Heading into the final round of the 1995 Formula One season, both the Drivers' Championship and Constructors' Championship were already settled, with Michael Schumacher having claimed the Drivers' Championship two rounds earlier in the Pacific round.[6] It was Schumacher's last race with the Benetton team, having already announced that he was going to Ferrari for the 1996 season.[7] Benetton claimed the Constructors' Championship at the penultimate round of the championship - the Japanese Grand Prix, with Williams too many points behind to be able to catch them.[8] It was announced before hand that it would be the last Formula One event to be held at the Adelaide Street Circuit, with the Australian Grand Prix moving to Melbourne Grand Prix Circuit in Melbourne from the 1996 season.[7][9 ]

In the Friday Afternoon session, Mika Häkkinen in his McLaren car suffered a puncture heading towards Brewery Bend, causing him to crash heavily.
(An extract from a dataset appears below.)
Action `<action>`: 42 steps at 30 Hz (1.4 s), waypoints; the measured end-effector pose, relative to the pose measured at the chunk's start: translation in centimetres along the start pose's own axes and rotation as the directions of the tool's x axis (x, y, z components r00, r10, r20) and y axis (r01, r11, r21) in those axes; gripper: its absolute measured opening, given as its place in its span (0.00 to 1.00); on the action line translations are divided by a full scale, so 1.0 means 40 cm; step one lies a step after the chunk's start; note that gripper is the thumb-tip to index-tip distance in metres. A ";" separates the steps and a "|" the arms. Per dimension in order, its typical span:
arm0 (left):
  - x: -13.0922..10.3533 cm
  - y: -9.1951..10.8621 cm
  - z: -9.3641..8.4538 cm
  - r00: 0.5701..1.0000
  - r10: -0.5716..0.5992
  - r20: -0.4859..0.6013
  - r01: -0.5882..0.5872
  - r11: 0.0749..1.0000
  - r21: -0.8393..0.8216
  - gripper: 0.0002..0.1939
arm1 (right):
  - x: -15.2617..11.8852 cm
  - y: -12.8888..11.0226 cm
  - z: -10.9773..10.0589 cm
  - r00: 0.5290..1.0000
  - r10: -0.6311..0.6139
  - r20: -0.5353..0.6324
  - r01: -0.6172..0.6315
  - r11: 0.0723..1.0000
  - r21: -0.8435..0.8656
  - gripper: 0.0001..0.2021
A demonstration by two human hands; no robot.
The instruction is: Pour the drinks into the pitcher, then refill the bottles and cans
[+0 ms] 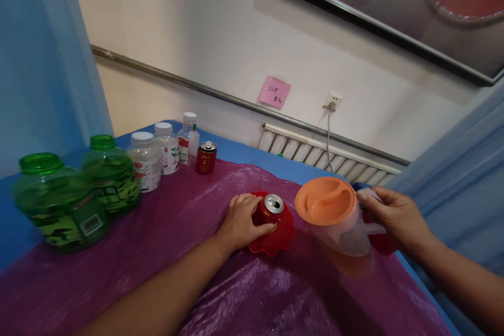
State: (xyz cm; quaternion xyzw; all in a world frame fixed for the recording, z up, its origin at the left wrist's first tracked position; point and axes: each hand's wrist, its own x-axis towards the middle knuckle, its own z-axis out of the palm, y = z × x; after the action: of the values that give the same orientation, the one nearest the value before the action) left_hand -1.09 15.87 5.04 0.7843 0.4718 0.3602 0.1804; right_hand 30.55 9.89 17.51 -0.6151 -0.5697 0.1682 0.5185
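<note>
My left hand point(238, 223) is wrapped round an opened red drink can point(271, 206). The can is upright, its silver top facing up, within a red wavy-edged dish point(280, 239) on the purple plastic sheet. On the right, the fingers of my right hand point(399, 215) are closed on the handle of a clear plastic pitcher point(342, 233) with an orange lid point(325, 202). Amber-looking liquid shows low in the pitcher, which leans a little; whether its base touches the sheet I cannot tell. Part of the can is hidden by my left hand.
Two green jars point(59, 205), two white-capped bottles point(145, 163), a clear bottle point(189, 139) and another red can point(207, 158) line the left side. A red object point(381, 243) shows behind the pitcher's handle. A wall, radiator point(303, 149) and blue curtains flank the table.
</note>
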 end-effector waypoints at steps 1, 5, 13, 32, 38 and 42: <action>-0.001 0.000 0.000 1.000 0.006 -0.001 -0.006 1.000 0.005 0.28 | 0.001 -0.003 0.001 0.998 0.035 0.046 -0.035 0.999 -0.007 0.23; -0.005 -0.003 0.004 1.000 0.028 -0.001 -0.028 0.999 0.017 0.27 | 0.007 -0.021 0.009 0.989 0.087 0.120 -0.083 0.996 -0.035 0.25; -0.006 -0.002 0.005 0.998 0.017 0.062 -0.018 1.000 0.008 0.28 | 0.006 -0.069 0.036 0.993 0.027 0.112 -0.016 0.995 -0.096 0.27; -0.013 -0.009 0.015 0.995 0.038 0.091 -0.039 0.999 0.018 0.29 | 0.016 -0.077 0.032 0.981 0.052 0.186 -0.007 0.973 -0.232 0.28; -0.012 -0.008 0.015 0.995 0.034 0.098 -0.036 0.999 0.016 0.30 | 0.013 -0.087 0.030 0.979 0.062 0.193 -0.017 0.974 -0.227 0.28; -0.012 -0.006 0.015 0.994 0.031 0.101 -0.033 0.999 0.025 0.31 | 0.014 -0.089 0.027 0.980 0.043 0.193 0.006 0.969 -0.248 0.28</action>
State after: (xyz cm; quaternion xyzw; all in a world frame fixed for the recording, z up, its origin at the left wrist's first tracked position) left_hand -0.93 15.61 4.28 0.8111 0.4542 0.3169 0.1878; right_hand 27.98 10.18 20.23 -0.6606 -0.6289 0.1605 0.3772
Häkkinen's heart stopped twice and was restarted both times by Professor Sid Watkins, who also had to perform an emergency tracheotomy on Häkkinen at trackside, before he was rushed to hospital.[3][7]

The Williams' cars dominated qualifying, with Damon Hill in pole position and David Coulthard alongside him.[3] Schumacher was third in his Benetton, with the Ferrari drivers fourth and fifth, Gerhard Berger ahead of Jean Alesi.[3] Heinz-Harald Frentzen rounded out the top six in his Sauber.[3]

Race

Despite starting in pole position, Hill lost the lead at the start, with Coulthard taking the lead at the beginning.[3] Schumacher also lost ground at the start, with Berger moving into third and Alesi moving into fourth.[3] Schumacher made his way back up to third, overtaking Alesi on lap three, before overtaking Berger a few laps later.[3] Coulthard kept the lead until the first round of pitstops. However, he came into the pitlane too fast, locking his front tyres and ran into the pitwall. He was forced to retire from the race.[3] A few laps later, Forti's Roberto Moreno spun and caused terminal damage to his suspension in the same place where Coulthard had crashed earlier.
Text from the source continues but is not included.